Reputation: 315
I'm trying to create a workflow where I take a directory that contains a list of input files and runs them through a command line tool and outputs the results into an output directory. It should be really simple, and I have gotten it to work ... mostly.
The problem is that whenever I give it a input directory, I get an error of "Skipping FILE which didn't exist, or couldn't be read" even though I am 100% certain that the files exist in my input directory.

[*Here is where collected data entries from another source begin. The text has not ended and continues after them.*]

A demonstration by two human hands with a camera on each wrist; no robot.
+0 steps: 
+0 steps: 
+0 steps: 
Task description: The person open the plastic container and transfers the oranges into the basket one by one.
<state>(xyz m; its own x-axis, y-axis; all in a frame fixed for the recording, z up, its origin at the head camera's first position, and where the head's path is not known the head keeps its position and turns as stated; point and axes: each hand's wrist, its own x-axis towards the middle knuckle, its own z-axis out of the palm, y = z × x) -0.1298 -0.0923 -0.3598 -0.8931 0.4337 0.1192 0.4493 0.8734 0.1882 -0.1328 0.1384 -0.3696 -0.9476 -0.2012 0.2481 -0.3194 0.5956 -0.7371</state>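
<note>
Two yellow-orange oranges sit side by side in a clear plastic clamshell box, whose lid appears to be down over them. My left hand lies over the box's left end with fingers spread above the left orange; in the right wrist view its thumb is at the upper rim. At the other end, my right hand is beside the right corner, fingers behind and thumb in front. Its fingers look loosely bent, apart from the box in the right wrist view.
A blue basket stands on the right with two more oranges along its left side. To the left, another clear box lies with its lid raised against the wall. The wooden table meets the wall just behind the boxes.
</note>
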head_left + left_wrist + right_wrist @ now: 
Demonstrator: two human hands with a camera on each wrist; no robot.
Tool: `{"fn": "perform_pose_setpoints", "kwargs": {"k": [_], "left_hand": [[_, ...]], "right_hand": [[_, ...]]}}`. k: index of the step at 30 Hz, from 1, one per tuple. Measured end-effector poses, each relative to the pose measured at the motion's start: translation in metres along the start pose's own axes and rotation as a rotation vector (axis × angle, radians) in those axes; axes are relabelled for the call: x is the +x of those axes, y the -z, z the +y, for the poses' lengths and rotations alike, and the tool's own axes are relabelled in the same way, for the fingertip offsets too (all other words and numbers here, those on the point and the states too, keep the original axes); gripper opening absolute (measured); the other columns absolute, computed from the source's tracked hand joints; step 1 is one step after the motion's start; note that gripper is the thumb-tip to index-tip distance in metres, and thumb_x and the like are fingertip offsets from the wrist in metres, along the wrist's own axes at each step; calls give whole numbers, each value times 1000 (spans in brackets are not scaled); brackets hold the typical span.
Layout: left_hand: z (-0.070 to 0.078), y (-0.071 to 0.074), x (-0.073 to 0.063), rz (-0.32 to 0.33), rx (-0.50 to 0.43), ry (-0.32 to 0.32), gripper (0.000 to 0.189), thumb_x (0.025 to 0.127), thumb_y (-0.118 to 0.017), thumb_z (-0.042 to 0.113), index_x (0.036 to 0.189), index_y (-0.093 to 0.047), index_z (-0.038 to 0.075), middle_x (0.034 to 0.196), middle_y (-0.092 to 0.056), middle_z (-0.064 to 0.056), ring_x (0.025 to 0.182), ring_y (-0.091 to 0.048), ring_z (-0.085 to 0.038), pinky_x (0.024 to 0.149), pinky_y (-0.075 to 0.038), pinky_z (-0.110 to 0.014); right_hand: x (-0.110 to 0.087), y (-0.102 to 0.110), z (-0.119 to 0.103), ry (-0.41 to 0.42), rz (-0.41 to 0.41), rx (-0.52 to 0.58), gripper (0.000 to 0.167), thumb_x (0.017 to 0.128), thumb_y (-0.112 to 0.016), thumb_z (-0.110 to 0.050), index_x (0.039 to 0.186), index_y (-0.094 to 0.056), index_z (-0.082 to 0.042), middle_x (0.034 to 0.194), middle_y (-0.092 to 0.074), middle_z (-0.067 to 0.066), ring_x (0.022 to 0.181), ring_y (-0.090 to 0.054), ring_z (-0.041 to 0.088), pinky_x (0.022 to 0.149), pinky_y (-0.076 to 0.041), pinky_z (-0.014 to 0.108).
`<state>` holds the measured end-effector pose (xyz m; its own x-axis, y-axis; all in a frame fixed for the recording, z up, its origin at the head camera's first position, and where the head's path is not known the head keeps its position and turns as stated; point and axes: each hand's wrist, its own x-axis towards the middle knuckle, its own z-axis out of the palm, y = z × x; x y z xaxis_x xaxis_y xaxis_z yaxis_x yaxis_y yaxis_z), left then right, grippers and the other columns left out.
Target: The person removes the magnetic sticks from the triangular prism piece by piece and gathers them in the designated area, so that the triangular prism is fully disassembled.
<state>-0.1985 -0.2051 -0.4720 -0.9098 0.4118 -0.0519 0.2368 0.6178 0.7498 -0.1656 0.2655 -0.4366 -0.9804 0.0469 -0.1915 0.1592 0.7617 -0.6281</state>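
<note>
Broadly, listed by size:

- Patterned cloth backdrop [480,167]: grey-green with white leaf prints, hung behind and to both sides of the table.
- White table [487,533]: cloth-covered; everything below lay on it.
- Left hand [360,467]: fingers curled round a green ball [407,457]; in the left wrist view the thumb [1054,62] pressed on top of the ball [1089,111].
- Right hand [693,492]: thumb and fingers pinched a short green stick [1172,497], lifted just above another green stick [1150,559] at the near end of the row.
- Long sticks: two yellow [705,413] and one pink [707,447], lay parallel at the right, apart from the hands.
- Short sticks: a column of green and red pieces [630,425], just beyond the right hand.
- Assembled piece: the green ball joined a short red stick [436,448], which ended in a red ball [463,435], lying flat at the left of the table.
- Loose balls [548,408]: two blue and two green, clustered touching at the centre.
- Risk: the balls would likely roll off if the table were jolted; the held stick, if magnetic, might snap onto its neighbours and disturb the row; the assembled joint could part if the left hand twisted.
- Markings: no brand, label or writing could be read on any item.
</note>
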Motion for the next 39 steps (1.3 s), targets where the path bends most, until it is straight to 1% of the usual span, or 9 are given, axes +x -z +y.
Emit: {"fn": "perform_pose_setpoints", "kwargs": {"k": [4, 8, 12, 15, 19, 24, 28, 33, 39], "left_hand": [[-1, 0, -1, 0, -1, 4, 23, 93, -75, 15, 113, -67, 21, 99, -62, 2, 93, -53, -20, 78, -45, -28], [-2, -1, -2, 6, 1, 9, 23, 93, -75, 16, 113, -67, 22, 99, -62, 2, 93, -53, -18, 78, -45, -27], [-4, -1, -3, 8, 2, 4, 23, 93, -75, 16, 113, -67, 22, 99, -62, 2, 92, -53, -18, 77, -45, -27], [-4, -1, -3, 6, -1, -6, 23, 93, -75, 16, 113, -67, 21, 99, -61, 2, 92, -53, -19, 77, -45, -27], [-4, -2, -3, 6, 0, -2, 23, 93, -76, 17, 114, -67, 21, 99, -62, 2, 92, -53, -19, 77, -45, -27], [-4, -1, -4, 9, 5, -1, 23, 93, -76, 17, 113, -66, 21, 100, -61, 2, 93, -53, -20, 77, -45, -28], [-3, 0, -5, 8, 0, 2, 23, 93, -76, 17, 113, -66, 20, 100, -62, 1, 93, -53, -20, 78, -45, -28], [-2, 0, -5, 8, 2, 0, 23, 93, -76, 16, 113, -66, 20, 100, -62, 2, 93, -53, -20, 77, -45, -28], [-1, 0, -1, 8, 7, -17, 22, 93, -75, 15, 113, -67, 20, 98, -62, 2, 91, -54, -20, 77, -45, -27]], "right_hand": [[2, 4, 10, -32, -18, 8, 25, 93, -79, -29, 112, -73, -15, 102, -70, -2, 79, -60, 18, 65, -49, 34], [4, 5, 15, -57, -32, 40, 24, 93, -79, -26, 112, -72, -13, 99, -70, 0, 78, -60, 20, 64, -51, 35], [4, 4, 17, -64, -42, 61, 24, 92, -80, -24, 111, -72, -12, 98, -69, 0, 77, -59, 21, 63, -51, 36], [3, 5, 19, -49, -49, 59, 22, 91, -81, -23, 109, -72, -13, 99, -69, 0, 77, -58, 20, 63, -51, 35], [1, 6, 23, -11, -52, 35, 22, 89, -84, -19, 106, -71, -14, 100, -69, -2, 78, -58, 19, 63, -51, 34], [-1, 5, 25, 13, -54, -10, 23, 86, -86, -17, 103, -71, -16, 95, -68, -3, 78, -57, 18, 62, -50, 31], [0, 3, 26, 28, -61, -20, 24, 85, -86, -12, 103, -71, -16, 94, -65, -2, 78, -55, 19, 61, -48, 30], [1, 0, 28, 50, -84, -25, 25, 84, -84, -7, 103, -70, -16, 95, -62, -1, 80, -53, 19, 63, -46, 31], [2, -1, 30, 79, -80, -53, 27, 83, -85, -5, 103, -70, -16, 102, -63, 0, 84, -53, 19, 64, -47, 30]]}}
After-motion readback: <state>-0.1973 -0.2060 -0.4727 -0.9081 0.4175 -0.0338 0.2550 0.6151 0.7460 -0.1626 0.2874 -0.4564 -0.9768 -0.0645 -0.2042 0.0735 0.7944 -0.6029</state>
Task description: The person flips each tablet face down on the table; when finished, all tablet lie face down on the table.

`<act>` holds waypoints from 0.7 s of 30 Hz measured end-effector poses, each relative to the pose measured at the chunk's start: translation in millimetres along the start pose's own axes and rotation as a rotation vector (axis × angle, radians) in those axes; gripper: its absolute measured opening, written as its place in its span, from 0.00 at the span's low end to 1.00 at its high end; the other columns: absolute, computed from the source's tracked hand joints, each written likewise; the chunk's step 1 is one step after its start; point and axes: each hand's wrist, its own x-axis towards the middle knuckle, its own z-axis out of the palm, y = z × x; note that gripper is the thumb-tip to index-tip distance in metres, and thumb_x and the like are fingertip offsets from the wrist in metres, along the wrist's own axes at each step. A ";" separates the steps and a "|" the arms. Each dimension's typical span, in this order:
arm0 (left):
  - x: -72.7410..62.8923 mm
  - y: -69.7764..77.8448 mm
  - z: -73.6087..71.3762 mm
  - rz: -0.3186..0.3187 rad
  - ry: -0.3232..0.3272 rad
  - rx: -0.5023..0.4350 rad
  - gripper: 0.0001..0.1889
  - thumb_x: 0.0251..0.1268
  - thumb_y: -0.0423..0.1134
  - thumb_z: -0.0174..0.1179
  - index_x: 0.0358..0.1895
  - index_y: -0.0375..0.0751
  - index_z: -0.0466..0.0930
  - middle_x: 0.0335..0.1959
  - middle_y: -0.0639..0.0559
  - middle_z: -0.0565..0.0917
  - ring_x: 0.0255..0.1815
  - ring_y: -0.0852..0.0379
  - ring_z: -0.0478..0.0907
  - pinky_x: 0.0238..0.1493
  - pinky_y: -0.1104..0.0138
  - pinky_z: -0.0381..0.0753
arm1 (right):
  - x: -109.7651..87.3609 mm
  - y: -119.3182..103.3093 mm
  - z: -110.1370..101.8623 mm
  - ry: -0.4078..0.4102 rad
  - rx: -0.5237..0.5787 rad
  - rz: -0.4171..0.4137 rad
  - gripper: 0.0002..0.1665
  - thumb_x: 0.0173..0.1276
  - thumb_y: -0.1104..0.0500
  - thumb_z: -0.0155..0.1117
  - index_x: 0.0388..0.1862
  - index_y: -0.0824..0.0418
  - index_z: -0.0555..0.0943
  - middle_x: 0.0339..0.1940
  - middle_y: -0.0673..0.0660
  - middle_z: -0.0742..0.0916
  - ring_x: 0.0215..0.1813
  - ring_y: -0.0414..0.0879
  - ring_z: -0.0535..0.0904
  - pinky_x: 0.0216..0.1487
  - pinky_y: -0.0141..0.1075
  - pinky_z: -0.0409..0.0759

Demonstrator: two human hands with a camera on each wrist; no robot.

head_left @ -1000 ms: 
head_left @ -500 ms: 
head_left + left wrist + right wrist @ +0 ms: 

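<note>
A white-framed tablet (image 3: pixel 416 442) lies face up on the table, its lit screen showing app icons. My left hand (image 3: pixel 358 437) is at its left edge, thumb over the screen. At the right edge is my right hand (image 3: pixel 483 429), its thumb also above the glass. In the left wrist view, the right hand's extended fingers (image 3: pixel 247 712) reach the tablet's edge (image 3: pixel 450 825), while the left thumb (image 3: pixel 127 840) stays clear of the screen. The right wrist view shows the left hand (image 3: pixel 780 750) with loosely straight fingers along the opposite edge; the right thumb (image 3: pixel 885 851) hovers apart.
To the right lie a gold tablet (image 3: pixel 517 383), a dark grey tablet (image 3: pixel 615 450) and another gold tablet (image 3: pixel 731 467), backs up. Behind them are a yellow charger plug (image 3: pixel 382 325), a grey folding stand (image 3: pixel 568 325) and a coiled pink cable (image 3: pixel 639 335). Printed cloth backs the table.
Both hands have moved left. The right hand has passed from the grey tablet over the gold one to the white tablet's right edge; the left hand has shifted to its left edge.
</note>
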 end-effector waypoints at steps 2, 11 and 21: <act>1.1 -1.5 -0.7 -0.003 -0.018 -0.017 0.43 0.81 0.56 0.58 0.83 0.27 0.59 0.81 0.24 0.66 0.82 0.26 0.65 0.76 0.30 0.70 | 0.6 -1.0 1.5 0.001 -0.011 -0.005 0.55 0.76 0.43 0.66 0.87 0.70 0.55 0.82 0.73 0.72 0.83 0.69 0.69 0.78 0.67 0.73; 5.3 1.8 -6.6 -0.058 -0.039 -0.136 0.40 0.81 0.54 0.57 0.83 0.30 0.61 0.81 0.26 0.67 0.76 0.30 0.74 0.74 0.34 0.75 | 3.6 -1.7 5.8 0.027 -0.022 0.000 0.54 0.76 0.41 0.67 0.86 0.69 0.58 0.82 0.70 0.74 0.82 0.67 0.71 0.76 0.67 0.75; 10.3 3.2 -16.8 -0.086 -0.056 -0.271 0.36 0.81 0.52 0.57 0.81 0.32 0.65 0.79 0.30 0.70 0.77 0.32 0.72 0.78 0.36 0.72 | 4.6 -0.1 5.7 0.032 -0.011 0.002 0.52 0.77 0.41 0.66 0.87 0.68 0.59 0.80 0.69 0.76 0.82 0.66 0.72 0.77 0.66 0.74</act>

However, if I alter the code just a little bit, and make it so that I only feed it an input file and not a directory, the script runs along like it should and completes perfectly.
My input files are gzipped.
Here is the script:
import argparse
import subprocess
import os
parser = argparse.ArgumentParser(description="A RNAseq pipeline for pair-end data")
parser.add_argument("-i", "--inputDir", help="A input directory containing your gzipped fastq files", required=True)
parser.add_argument("-o", "--outputDir", help="Output directory", required=True)
parser.parse_args()
### Define global variables
args = parser.parse_args()
inputDir = args.inputDir
outputDir = args.outputDir
### Grab all fastq files in input directory
fastq_directory = os.listdir("{}".format(inputDir))
fastq_files = []
for file in fastq_directory:
fastq_files.append(file)
### Run FastQC
for file in fastq_files:
fastqc_command = "fastqc --extract -o {} {}".format(outputDir, file)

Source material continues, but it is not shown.